Well you should have ran a full cycle fishless and don't always listen to pet store ppl, not downing them but they let me in the wrong direction many times. I did the same thing but I set up and tried to cycle in a week even using chemicals. I had nothing but problems in that tank, so much I gave my fish away because I got sick of it. Then the second time I did research first before getting the fish and I cycled the tank for an entire month w/o fish. Now I have never had a problem w/ ammonia, nitrites, or nitrates. And I also switched from tap water to RO water, that is a tremendous help because its pure water to start with. My tap water was already a little high in some parameters. So maybe consider the switch. I prefer no chemicals, and w/ RO water you don't have to add aquasafe. 
And if you already have those probs and don't wanna sacrifice your fish back to the store for credit, then you can do small water changes daily til its under control. Once its under control change once every couple of weeks about 15 to 20% at the most. But even while trying to lower the levels don't do anymore than the above as well. Never do more than a partial change or you'll ruin the cycle and find yourself in the same boat. I learned that the hard way. I thought by doing entire tank changes it would cure it, well it did til the next day and I was back at square one. Its an annoying prob but now that you are there its something you'll have to deal with. Now if you get another tank, make sure to leave it empty w/ water only and let it cycle close to a month. I know this is boring but it works!
I don't like relying on chemicals unless its medicine or something necessary. So I'd do the partial changes daily til you lower the levels, or else you're fish might parrish if they are too high. I had some fish survive some deadly levels but they were more hardy than the sharks. Hopefully this will work. But I'd try the RO water if you can get access to it, it will help a great deal putting good clean pure water in there. 

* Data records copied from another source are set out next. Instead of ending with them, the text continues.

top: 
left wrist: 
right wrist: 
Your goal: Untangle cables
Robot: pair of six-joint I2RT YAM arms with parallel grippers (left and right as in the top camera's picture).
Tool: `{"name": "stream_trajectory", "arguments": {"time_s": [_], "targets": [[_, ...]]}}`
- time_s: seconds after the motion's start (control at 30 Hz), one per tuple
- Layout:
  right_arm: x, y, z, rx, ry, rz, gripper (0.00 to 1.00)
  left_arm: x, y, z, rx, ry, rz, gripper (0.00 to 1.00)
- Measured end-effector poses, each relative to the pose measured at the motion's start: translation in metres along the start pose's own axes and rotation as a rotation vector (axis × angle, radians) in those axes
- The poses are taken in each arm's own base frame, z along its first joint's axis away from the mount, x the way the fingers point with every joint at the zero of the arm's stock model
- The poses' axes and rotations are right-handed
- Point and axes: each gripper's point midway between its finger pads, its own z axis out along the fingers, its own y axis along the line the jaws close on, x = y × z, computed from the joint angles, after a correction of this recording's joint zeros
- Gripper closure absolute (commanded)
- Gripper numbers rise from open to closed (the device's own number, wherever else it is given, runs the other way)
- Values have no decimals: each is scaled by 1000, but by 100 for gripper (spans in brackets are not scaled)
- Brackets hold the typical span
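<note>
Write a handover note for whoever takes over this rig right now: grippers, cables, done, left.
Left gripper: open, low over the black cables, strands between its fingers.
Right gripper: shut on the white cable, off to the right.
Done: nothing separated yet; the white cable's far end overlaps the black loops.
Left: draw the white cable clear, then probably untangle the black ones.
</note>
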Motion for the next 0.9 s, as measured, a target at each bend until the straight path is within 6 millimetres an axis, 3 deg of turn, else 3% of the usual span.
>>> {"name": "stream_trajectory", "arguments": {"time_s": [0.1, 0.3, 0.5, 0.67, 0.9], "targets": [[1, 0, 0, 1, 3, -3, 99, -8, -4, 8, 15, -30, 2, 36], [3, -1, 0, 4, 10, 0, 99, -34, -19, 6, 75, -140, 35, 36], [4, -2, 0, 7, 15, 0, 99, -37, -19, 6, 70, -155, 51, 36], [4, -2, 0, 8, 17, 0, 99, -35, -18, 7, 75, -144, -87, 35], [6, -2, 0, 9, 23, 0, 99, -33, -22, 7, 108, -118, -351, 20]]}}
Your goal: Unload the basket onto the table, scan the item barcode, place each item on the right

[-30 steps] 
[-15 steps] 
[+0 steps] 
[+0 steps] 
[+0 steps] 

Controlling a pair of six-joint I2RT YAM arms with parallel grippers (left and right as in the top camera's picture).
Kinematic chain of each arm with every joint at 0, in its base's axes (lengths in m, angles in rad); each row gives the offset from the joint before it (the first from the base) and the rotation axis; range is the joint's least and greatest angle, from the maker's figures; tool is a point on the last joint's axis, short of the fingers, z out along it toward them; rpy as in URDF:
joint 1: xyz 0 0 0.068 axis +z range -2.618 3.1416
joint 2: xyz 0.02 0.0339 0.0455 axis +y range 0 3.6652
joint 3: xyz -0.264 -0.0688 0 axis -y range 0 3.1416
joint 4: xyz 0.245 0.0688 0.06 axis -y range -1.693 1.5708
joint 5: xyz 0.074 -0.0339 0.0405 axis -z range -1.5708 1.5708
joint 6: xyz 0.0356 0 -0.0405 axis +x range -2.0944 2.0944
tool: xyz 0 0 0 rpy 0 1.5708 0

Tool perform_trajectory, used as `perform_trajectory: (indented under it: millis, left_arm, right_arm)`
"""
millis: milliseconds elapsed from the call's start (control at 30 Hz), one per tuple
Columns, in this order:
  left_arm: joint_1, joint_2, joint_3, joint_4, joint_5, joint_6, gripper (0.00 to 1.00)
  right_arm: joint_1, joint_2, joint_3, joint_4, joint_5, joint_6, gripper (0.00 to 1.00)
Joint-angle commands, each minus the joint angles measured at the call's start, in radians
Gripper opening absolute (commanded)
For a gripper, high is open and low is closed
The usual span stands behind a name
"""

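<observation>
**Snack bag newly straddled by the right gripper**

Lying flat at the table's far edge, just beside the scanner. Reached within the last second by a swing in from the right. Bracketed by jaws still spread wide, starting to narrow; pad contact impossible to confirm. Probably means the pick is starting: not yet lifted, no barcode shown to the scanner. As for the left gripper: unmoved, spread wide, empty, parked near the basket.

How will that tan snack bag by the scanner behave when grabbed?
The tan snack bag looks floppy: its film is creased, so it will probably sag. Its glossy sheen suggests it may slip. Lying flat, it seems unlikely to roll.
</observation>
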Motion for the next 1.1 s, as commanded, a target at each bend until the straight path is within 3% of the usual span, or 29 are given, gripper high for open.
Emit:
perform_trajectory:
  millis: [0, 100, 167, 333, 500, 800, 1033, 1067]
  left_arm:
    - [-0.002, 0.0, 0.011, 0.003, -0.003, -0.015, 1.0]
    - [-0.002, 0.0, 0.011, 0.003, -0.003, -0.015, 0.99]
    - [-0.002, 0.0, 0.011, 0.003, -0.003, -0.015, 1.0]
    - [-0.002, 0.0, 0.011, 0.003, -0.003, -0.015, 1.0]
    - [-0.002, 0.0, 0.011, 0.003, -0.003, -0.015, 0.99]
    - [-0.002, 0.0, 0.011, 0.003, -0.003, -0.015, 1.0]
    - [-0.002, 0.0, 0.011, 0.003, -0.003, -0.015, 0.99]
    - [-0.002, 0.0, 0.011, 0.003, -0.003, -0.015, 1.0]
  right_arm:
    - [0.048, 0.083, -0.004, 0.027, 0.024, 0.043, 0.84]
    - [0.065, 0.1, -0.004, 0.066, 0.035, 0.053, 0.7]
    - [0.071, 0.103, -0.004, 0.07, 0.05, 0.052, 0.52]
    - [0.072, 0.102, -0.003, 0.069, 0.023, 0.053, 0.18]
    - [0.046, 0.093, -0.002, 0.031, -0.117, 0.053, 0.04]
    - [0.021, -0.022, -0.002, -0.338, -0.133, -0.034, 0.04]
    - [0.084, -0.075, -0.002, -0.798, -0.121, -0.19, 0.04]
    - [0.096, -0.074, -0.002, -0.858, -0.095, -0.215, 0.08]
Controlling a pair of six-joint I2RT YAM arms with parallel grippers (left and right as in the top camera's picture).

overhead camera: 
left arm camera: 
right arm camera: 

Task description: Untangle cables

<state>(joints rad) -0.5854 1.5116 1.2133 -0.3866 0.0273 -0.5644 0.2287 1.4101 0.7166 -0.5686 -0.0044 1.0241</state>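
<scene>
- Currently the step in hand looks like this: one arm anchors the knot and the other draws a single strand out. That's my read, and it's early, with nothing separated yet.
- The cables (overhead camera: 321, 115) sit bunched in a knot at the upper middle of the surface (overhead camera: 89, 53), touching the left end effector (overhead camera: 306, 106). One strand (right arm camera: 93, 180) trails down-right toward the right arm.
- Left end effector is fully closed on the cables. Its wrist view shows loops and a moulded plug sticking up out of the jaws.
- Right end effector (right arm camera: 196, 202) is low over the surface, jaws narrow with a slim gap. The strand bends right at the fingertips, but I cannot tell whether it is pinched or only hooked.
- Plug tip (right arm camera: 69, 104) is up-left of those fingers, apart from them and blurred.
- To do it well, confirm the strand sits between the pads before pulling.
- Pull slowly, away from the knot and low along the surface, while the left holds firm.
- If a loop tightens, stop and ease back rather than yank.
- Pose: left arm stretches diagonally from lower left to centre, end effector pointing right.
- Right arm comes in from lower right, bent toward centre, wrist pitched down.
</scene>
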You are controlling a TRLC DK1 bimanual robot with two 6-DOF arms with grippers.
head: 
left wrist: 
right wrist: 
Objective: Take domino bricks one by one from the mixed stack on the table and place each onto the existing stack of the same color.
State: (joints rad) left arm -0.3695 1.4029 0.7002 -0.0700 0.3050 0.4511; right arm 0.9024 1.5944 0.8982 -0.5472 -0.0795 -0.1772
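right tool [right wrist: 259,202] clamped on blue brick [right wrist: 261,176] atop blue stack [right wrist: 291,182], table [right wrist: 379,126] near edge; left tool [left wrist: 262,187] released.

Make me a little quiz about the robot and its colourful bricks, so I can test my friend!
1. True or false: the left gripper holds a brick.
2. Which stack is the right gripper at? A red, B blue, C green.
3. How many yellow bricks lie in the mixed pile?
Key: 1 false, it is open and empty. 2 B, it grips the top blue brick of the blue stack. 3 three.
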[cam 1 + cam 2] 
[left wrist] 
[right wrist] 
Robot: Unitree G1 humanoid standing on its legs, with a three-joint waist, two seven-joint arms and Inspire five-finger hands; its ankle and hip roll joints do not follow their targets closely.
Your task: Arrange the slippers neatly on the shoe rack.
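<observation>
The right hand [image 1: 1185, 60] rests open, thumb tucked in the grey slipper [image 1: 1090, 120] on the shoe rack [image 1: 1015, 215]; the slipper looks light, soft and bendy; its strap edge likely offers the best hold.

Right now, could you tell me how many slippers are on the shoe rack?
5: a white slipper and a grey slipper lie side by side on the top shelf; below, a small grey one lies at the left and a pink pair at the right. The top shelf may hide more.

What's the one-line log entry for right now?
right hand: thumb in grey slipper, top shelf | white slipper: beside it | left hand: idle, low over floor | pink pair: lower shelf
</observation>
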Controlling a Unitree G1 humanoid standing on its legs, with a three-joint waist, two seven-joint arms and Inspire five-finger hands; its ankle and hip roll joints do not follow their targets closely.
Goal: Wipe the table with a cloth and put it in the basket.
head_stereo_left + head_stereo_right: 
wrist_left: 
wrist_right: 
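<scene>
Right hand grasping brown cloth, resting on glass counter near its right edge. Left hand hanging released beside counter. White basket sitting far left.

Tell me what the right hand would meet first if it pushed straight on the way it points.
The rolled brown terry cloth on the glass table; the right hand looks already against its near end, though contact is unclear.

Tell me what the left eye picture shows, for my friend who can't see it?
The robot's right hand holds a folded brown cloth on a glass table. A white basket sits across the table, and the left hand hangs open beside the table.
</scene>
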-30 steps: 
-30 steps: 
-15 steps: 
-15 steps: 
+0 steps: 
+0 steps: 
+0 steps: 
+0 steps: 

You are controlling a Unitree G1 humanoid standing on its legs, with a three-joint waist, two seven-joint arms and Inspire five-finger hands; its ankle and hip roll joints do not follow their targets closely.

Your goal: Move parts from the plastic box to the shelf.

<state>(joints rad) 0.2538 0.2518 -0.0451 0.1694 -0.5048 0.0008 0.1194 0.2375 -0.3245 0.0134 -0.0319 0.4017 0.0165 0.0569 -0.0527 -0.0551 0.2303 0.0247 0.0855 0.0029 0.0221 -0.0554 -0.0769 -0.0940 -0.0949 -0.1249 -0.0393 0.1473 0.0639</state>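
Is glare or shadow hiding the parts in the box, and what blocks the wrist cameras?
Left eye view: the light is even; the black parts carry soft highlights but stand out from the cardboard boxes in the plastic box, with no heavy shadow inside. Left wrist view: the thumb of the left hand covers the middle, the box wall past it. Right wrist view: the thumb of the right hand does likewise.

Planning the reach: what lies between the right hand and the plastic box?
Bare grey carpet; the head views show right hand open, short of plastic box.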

Let me know if you have other questions I'll try my best to help by what i've dealt with.


----------



## Beerleader (May 31, 2005)

Also while you are having probs remember to not overfeed! You want to cut down on the amount of wastes in the tank. They will eat as long as you put food in, doesn't mean they need it. But too much food can leave uneaten food in the tank and create more fish waste which means more ammonia, and that turns into nitrites then nitrates. I cut down on feedings when mine was really really bad. I felt bad for them but it had to be done because I was at seriously dangerous levels. Do you have a gravel vacuum? You need one to suck out the dirty food and waste from the rocks. It will also help. Just vacuum the gravel and only do about 20% at the most. That doesn't seem like much but too much screws up the cycle as well. And once you have it fixed, you can do this bi-weekly. But until then do it every day or two to cut down on the high levels, so they don't become toxic.


----------



## Benny0505 (Jul 19, 2005)

Thank You So Much Guys For Helping Me Out....all The Other Ppl Were Just Blasting Me....so Daily Water Change 20 % ???


----------



## Benny0505 (Jul 19, 2005)

By The Way....i Just Did What The Big Al Ppl Told Me.....wait 48 Hours Before Buying Fish ....which I Did.....


----------



## Benny0505 (Jul 19, 2005)

AND ALSO....IM PUTTING cycle IN THE WATER....SO SHOULD I PUT SOME BACK EVERYTIME I DO A WATER CHANGE ?


----------



## Beerleader (May 31, 2005)

Benny0505 said:


> By The Way....i Just Did What The Big Al Ppl Told Me.....wait 48 Hours Before Buying Fish ....which I Did.....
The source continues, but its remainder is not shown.